---------- MATERIAL PROVIDED ----------

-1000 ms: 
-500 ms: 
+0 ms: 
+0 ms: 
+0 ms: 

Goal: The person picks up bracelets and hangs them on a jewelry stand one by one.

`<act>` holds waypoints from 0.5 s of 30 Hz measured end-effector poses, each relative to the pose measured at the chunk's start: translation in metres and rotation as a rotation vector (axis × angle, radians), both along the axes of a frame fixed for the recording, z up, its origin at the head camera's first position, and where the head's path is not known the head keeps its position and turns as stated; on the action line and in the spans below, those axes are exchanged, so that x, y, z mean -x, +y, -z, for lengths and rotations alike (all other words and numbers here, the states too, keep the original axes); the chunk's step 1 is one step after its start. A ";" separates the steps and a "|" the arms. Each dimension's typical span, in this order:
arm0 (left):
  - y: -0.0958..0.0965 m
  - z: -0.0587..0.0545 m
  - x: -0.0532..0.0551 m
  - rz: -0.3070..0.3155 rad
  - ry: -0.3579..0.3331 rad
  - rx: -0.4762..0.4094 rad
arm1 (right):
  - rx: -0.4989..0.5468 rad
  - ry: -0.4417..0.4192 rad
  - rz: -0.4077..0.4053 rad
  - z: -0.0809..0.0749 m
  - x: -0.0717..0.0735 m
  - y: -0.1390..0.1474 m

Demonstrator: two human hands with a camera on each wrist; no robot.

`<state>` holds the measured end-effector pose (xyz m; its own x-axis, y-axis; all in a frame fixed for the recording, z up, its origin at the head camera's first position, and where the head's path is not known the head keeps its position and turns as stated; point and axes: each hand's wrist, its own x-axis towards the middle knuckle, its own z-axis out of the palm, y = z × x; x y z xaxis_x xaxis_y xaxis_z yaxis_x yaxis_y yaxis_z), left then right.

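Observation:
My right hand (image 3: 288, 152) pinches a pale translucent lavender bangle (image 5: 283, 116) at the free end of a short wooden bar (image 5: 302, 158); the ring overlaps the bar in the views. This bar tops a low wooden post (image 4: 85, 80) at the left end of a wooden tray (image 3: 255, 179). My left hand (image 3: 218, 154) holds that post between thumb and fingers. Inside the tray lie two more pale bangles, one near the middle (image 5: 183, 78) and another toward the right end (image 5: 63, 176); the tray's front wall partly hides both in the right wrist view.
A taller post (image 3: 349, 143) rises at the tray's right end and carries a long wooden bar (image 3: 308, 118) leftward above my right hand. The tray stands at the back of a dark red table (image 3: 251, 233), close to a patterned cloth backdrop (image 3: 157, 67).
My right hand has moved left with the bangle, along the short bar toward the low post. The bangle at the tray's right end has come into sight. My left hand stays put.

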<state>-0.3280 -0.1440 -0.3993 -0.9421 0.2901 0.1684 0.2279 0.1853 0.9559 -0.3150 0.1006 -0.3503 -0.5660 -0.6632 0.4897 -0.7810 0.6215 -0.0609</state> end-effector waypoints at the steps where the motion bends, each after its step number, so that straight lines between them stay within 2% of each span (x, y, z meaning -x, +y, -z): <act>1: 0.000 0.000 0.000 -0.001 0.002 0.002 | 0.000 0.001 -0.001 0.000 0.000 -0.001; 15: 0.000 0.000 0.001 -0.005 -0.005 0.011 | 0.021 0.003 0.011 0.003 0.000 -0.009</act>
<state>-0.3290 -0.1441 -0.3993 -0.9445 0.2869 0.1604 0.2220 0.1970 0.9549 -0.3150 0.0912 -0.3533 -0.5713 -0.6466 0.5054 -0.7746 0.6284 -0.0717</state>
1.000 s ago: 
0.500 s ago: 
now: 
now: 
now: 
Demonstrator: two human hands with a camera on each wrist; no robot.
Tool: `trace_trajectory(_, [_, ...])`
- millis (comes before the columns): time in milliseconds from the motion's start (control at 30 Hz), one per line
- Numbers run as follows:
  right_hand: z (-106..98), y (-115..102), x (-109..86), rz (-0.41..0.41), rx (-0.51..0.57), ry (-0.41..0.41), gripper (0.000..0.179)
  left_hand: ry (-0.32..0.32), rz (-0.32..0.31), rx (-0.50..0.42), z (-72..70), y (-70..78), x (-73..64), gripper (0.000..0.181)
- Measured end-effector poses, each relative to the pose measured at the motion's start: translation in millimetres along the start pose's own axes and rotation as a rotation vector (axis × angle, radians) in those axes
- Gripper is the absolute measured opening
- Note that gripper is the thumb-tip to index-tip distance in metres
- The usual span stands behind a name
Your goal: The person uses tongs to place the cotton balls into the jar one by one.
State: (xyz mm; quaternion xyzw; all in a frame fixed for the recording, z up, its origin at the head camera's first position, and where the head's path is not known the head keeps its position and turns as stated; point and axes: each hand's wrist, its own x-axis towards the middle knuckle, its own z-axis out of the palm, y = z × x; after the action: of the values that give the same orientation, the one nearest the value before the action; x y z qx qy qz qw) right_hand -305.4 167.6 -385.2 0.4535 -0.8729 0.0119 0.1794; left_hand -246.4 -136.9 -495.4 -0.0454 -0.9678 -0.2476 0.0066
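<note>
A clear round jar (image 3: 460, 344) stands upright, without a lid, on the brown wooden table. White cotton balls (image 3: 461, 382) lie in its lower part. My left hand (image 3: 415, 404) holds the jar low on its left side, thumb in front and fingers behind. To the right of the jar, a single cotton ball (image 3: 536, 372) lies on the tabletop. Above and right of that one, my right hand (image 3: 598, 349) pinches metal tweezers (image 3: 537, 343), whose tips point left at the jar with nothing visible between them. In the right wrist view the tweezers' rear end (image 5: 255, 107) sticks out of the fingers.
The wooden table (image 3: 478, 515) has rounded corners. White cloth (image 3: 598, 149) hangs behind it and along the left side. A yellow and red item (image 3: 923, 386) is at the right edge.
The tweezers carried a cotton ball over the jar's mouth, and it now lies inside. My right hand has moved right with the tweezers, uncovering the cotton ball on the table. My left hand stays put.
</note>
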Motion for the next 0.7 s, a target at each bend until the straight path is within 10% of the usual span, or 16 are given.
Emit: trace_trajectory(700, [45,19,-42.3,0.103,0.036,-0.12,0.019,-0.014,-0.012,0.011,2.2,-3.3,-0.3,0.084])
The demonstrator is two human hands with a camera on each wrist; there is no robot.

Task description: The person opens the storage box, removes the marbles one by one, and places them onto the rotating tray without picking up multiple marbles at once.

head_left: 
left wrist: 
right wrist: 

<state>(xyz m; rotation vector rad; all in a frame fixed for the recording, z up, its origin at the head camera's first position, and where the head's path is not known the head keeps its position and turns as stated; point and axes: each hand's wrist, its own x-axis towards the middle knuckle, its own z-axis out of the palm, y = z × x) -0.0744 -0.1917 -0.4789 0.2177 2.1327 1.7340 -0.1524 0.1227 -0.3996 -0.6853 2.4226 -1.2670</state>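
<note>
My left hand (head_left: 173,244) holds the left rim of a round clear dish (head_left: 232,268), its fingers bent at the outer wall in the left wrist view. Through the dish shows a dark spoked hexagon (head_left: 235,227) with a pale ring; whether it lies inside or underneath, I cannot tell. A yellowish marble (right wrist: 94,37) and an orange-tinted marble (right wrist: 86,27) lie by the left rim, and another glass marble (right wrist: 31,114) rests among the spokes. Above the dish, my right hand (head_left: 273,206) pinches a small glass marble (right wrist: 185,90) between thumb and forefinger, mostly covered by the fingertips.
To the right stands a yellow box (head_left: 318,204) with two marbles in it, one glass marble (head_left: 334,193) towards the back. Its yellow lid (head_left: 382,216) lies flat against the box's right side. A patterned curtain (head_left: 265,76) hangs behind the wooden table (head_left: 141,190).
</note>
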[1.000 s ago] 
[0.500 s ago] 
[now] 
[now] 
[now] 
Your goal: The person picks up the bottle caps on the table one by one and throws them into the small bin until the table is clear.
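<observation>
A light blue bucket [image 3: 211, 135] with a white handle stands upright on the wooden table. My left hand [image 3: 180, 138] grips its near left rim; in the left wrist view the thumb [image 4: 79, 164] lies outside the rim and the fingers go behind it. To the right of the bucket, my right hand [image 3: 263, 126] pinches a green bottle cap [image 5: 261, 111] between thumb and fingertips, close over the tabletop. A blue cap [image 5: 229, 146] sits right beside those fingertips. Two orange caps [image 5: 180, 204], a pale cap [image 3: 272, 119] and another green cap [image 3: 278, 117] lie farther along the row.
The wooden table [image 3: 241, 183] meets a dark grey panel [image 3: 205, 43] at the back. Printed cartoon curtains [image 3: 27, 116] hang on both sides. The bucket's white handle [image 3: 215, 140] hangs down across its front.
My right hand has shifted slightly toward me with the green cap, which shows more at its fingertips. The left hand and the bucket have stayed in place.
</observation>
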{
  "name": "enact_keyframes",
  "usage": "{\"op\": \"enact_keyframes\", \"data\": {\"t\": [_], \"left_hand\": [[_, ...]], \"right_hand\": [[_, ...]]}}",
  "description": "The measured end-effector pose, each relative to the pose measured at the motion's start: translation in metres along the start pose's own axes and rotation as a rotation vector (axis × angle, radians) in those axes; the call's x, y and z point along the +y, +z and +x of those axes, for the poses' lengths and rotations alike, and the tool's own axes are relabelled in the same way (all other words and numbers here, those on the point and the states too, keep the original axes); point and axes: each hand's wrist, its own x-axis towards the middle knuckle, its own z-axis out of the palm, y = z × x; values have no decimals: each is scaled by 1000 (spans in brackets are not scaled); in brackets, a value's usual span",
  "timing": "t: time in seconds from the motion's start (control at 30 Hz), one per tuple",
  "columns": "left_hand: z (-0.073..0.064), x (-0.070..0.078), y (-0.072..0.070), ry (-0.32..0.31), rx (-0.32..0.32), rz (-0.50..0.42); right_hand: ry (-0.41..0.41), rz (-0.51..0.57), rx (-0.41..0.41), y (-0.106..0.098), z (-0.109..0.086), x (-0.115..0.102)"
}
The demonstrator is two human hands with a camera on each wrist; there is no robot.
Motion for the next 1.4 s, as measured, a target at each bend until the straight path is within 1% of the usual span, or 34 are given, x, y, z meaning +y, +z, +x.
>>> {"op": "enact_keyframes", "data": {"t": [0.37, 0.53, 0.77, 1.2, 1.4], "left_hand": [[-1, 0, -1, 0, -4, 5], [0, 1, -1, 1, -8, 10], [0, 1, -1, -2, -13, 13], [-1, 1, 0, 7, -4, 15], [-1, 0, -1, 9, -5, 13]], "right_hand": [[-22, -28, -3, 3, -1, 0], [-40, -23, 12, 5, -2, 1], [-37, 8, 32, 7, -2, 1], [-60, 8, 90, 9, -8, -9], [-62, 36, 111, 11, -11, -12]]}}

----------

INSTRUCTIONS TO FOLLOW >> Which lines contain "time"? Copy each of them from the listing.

SOLUTION FOR THIS EXERCISE >>
- millis (comes before the columns): time in milliseconds from the motion's start (control at 30 Hz), one per line
  "timing": "t: time in seconds from the motion's start (control at 30 Hz), one per tuple",

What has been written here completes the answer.